▶ [Your task]:
Make an exact transcription of the data below.

Records supplied Start Marker

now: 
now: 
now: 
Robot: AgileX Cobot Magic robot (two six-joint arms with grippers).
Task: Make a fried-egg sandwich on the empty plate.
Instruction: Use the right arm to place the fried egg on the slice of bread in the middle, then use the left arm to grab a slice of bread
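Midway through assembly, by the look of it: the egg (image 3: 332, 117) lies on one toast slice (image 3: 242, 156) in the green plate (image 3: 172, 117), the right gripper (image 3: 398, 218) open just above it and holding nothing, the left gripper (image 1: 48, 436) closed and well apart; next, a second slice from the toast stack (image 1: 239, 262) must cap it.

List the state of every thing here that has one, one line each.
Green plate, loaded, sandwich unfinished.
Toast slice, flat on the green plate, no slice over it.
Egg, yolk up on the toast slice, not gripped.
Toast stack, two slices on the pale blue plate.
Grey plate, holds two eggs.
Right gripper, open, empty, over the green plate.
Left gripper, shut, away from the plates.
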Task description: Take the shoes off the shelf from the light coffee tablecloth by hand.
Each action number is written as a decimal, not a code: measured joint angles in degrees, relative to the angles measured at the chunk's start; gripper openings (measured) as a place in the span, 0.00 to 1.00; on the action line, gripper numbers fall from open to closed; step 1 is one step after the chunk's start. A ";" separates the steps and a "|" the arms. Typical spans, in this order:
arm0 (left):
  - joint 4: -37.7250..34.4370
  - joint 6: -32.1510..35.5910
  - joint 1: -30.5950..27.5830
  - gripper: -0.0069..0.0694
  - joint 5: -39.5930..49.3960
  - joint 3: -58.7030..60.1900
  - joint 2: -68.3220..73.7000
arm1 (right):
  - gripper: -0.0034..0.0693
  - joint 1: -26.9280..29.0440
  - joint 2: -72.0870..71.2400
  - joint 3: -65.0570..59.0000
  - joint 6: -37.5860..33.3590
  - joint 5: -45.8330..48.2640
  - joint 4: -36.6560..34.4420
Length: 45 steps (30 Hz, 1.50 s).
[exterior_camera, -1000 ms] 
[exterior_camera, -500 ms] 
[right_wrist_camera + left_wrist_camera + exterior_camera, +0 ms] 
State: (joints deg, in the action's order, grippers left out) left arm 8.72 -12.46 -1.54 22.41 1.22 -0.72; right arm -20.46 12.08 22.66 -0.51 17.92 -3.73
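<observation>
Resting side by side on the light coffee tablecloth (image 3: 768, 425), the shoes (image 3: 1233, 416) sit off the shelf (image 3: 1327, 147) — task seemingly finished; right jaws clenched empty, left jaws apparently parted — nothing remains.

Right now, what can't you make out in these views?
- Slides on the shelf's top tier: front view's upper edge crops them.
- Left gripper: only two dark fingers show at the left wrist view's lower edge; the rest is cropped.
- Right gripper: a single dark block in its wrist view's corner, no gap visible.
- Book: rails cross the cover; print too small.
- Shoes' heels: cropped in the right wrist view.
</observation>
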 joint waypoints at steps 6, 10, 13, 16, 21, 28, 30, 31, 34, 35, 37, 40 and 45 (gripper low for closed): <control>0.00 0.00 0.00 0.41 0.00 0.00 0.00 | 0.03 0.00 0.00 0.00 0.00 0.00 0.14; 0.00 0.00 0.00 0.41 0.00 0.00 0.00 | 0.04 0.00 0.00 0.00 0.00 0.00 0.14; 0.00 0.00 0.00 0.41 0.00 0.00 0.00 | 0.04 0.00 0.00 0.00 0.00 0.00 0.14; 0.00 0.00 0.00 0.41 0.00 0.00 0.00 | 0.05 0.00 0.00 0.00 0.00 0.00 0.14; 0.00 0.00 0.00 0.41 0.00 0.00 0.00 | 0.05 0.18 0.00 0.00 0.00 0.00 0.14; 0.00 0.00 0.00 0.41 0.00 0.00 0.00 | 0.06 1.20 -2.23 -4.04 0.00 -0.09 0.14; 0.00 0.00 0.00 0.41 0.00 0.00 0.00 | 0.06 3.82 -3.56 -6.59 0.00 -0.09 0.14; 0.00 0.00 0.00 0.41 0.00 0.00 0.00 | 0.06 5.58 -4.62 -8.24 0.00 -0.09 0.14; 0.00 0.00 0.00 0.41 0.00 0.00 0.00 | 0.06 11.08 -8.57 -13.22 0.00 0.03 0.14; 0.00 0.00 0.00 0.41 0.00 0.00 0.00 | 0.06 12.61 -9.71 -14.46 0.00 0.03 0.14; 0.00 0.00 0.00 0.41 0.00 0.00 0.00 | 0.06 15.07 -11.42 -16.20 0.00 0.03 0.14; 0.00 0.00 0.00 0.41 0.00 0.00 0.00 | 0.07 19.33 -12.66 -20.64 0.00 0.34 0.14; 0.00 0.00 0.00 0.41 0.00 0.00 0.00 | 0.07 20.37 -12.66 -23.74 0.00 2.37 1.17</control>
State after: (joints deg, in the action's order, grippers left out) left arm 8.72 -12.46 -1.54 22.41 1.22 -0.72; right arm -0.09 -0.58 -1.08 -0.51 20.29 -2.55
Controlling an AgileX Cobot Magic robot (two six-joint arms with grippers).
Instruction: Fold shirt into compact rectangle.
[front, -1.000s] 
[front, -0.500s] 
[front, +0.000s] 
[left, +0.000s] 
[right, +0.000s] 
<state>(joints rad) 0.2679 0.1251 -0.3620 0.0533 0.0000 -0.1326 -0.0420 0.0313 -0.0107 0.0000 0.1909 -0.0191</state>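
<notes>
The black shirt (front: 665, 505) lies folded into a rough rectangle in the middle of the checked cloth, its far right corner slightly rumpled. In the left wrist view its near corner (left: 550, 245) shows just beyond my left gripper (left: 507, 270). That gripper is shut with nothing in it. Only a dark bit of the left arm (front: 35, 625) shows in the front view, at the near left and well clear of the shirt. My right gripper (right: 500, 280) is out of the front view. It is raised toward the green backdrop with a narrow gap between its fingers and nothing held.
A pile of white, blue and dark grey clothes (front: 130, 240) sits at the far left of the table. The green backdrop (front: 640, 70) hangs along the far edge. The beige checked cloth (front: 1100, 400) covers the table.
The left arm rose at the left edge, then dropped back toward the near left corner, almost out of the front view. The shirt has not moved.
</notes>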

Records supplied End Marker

▶ [Exercise solution]:
now: 
now: 
now: 
Robot: AgileX Cobot Magic robot (two six-joint arms with grippers).
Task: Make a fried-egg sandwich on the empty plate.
Instruction: Use the right arm to place the fried egg on the slice of bread in the middle, then use the left arm to grab a slice of bread
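Midway through assembly, by the look of it: the egg (image 3: 332, 117) lies on one toast slice (image 3: 242, 156) in the green plate (image 3: 172, 117), the right gripper (image 3: 398, 218) open just above it and holding nothing, the left gripper (image 1: 48, 436) closed and well apart; next, a second slice from the toast stack (image 1: 239, 262) must cap it.

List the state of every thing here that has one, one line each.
Green plate, loaded, sandwich unfinished.
Toast slice, flat on the green plate, no slice over it.
Egg, yolk up on the toast slice, not gripped.
Toast stack, two slices on the pale blue plate.
Grey plate, holds two eggs.
Right gripper, open, empty, over the green plate.
Left gripper, shut, away from the plates.
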Task description: Take the shoes off the shelf from the light coffee tablecloth by hand.
Each action number is written as a decimal, not a code: measured joint angles in degrees, relative to the angles measured at the chunk's start; gripper openings (measured) as a place in the span, 0.00 to 1.00; on the action line, gripper numbers fall from open to closed; step 1 is one step after the chunk's start. A ";" separates the steps and a "|" the arms. Typical spans, in this order:
arm0 (left):
  - joint 4: -37.7250..34.4370
  - joint 6: -32.1510..35.5910
  - joint 1: -30.5950..27.5830
  - gripper: -0.0069..0.0694
  - joint 5: -39.5930..49.3960
  - joint 3: -58.7030..60.1900
  - joint 2: -68.3220..73.7000
arm1 (right):
  - gripper: -0.0034..0.0693
  - joint 1: -26.9280..29.0440
  - joint 2: -72.0870..71.2400
  - joint 3: -65.0570..59.0000
  - joint 6: -37.5860..33.3590
  - joint 5: -45.8330..48.2640
  - joint 4: -36.6560..34.4420
Length: 45 steps (30 Hz, 1.50 s).
[exterior_camera, -1000 ms] 
[exterior_camera, -500 ms] 
[right_wrist_camera + left_wrist_camera + exterior_camera, +0 ms] 
State: (joints deg, in the action's order, grippers left out) left arm 8.72 -12.46 -1.54 22.41 1.22 -0.72; right arm -20.46 12.08 22.66 -0.51 17.92 -3.73
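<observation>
Resting side by side on the light coffee tablecloth (image 3: 768, 425), the shoes (image 3: 1233, 416) sit off the shelf (image 3: 1327, 147) — task seemingly finished; right jaws clenched empty, left jaws apparently parted — nothing remains.

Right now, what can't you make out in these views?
- Slides on the shelf's top tier: front view's upper edge crops them.
- Left gripper: only two dark fingers show at the left wrist view's lower edge; the rest is cropped.
- Right gripper: a single dark block in its wrist view's corner, no gap visible.
- Book: rails cross the cover; print too small.
- Shoes' heels: cropped in the right wrist view.
</observation>
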 joint waypoints at steps 6, 10, 13, 16, 21, 28, 30, 31, 34, 35, 37, 40 and 45 (gripper low for closed): <control>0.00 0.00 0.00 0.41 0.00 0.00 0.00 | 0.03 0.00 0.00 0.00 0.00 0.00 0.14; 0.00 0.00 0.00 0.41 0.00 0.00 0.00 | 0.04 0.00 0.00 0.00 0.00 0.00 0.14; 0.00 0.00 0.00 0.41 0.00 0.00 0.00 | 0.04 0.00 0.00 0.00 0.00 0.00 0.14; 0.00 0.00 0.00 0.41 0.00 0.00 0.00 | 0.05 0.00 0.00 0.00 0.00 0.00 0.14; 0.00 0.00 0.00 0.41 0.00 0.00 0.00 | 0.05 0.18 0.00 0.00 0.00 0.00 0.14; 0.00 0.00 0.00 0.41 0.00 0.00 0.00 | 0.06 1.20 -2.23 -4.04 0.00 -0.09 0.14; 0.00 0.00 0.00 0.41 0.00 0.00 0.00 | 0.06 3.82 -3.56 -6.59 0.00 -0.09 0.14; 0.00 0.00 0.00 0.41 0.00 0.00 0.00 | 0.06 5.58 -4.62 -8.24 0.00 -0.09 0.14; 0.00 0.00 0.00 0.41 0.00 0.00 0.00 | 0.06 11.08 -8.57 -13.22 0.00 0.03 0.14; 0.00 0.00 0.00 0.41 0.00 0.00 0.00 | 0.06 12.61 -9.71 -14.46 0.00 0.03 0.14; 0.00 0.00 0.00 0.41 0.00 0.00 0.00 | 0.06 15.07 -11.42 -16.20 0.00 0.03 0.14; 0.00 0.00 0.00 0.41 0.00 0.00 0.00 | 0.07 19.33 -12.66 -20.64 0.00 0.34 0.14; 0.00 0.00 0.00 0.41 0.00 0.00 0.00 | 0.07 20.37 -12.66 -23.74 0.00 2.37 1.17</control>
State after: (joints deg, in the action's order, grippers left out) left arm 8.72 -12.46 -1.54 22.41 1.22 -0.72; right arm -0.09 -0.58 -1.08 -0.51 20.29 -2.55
Controlling an AgileX Cobot Magic robot (two six-joint arms with grippers).
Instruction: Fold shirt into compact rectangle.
[front, -1.000s] 
[front, -0.500s] 
[front, +0.000s] 
[left, +0.000s] 
[right, +0.000s] 
<state>(joints rad) 0.2679 0.1251 -0.3620 0.0533 0.0000 -0.1326 -0.0420 0.0313 -0.0107 0.0000 0.1909 -0.0191</state>
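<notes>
The black shirt (front: 665, 505) lies folded into a rough rectangle in the middle of the checked cloth, its far right corner slightly rumpled. In the left wrist view its near corner (left: 550, 245) shows just beyond my left gripper (left: 507, 270). That gripper is shut with nothing in it. Only a dark bit of the left arm (front: 35, 625) shows in the front view, at the near left and well clear of the shirt. My right gripper (right: 500, 280) is out of the front view. It is raised toward the green backdrop with a narrow gap between its fingers and nothing held.
A pile of white, blue and dark grey clothes (front: 130, 240) sits at the far left of the table. The green backdrop (front: 640, 70) hangs along the far edge. The beige checked cloth (front: 1100, 400) covers the table.
The left arm rose at the left edge, then dropped back toward the near left corner, almost out of the front view. The shirt has not moved.
</notes>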

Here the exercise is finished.